• _What is being asked_
Look over the material for the string "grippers". Copy every line where it turns up.

*** Opening Recorded data ***

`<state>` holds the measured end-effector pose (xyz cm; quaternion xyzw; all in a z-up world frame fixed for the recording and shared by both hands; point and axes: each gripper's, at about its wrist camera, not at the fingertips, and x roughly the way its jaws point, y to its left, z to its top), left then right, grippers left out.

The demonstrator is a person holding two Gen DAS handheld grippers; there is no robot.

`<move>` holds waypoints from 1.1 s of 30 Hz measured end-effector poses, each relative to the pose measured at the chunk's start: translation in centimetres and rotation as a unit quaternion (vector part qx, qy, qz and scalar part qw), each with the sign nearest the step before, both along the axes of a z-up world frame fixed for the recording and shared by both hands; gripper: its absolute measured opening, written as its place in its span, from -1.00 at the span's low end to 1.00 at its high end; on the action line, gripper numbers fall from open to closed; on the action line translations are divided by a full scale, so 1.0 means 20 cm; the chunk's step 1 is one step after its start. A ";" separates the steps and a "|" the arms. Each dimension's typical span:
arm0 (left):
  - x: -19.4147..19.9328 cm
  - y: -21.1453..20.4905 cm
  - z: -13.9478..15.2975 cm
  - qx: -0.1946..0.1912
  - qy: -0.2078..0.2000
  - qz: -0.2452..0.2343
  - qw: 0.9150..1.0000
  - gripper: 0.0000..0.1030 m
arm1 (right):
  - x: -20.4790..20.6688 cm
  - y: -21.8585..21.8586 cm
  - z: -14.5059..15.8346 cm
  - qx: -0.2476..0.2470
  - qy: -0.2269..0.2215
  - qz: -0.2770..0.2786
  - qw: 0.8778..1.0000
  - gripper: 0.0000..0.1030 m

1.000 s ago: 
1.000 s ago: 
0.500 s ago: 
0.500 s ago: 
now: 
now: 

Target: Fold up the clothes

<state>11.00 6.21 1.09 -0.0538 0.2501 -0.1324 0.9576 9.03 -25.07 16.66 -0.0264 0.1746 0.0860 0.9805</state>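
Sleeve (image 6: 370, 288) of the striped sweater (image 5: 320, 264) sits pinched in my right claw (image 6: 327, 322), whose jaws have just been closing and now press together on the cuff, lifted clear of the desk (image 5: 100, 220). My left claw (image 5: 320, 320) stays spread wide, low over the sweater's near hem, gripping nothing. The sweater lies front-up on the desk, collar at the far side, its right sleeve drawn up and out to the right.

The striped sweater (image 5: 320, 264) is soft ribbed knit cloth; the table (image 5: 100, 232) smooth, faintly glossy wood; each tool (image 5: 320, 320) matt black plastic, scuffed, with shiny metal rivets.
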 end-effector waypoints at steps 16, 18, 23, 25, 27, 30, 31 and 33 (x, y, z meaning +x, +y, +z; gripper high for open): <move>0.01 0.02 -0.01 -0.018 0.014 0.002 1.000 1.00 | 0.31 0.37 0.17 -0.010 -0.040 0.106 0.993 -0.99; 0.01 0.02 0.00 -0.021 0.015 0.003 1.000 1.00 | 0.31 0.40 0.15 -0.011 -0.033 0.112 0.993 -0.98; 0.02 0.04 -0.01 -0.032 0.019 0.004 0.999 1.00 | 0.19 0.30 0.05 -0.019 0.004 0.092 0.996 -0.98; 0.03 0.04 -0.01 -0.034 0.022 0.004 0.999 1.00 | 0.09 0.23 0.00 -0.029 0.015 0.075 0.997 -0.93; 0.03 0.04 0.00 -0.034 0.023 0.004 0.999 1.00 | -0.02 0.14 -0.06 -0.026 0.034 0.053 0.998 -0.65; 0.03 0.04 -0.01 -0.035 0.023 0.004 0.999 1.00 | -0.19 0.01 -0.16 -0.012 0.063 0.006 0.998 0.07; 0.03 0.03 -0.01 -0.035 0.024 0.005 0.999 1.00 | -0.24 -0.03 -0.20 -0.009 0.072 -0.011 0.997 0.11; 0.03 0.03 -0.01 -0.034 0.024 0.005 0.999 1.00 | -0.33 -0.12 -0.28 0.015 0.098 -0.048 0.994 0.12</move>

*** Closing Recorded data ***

• _Completed exercise_
`<state>` holds the measured end-effector pose (xyz cm; quaternion xyzw; all in a z-up world frame fixed for the recording and shared by both hands; point and axes: each gripper's, at about its wrist camera, not at the fingertips, and x roughly the way its jaws point, y to its left, z to its top), left then right, grippers left out.
The demonstrator is a person holding two Gen DAS handheld grippers; there is no robot.

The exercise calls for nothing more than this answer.